The data below needs to be returned exactly, line for line.

━━ Collected material ━━

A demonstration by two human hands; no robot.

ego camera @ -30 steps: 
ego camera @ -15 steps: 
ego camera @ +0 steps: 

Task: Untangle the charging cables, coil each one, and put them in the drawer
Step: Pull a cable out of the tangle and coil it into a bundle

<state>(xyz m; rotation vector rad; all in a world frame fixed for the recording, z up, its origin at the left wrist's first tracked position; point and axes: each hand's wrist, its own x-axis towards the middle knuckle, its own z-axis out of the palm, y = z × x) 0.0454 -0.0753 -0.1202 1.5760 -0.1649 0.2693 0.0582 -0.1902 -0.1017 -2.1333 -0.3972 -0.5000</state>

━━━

Task result:
A demonstration by two human hands; no robot.

ego camera @ -30 steps: 
ego camera @ -15 steps: 
ego camera @ +0 steps: 

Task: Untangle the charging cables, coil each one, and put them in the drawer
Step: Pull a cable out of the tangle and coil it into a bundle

<state>(xyz m; rotation vector rad; all in a world frame fixed for the recording, z up, its origin at the left wrist's first tracked position; point and axes: each hand's wrist, its own x-axis towards the middle knuckle, its own z-axis out of the palm, y = z × x) 0.0454 -0.0753 -0.1202 1.5760 -0.1649 0.2693 0.0582 -0.1902 -0.1017 -2.1333 -0.3972 -0.5000</state>

This brings the exercise to completion.